▶ Task directions:
Return only the lines from the top of the material through the line marked by "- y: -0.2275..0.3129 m", unaltered.

########################################

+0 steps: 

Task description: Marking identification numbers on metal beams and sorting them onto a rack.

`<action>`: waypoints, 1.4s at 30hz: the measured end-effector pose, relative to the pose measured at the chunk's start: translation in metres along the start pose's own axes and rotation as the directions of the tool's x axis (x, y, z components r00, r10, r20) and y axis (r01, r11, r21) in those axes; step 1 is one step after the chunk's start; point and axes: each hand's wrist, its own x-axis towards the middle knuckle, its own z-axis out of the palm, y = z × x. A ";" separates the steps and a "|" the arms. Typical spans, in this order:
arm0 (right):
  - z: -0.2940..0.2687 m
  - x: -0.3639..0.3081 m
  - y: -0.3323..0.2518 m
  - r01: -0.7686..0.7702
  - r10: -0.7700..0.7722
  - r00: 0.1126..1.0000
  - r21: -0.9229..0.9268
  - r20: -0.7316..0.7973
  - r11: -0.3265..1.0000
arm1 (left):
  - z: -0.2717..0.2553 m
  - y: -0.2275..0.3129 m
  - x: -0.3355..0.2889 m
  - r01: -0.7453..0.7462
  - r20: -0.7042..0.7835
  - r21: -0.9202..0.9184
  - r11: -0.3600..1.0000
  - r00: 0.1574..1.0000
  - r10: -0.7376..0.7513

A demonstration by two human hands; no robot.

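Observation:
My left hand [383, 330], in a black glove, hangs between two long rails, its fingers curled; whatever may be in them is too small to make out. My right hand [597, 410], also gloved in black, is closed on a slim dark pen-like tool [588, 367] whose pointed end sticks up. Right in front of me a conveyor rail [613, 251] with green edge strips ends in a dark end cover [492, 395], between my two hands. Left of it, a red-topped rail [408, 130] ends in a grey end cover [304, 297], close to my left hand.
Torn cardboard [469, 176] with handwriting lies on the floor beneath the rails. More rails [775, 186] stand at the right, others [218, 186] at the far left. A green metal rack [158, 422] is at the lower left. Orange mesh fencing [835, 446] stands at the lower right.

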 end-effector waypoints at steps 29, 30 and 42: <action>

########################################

▶ Reply:
+0 steps: 

Task description: Marking identification numbers on metal beams and sorting them onto a rack.

`<action>`: waypoints, 1.4s at 30hz: the measured end-effector pose, relative to the pose measured at the chunk's start: translation in metres along the start pose's own axes and rotation as the directions of the tool's x axis (x, y, z components r00, r10, r20) and y axis (r01, r11, r21) in those axes; step 1 is one step after the chunk's start; point and axes: each hand's wrist, its own x-axis towards the middle knuckle, its own z-axis out of the palm, y = z × x. A ";" separates the steps and a "|" the arms. Typical spans, in this order:
arm0 (right):
  - z: -0.2940..0.2687 m
  - x: -0.3639..0.3081 m
  - y: -0.3323..0.2518 m
  - r01: -0.7686..0.7702
  - r10: -0.7700..0.7722
  - r00: 0.1126..1.0000
  - r21: -0.9229..0.9268
  - r20: -0.7316..0.7973
  - r11: -0.3265..1.0000
arm1 (left):
  - z: -0.2717..0.2553 m
  - y: -0.2275..0.3129 m

There's no more to the answer.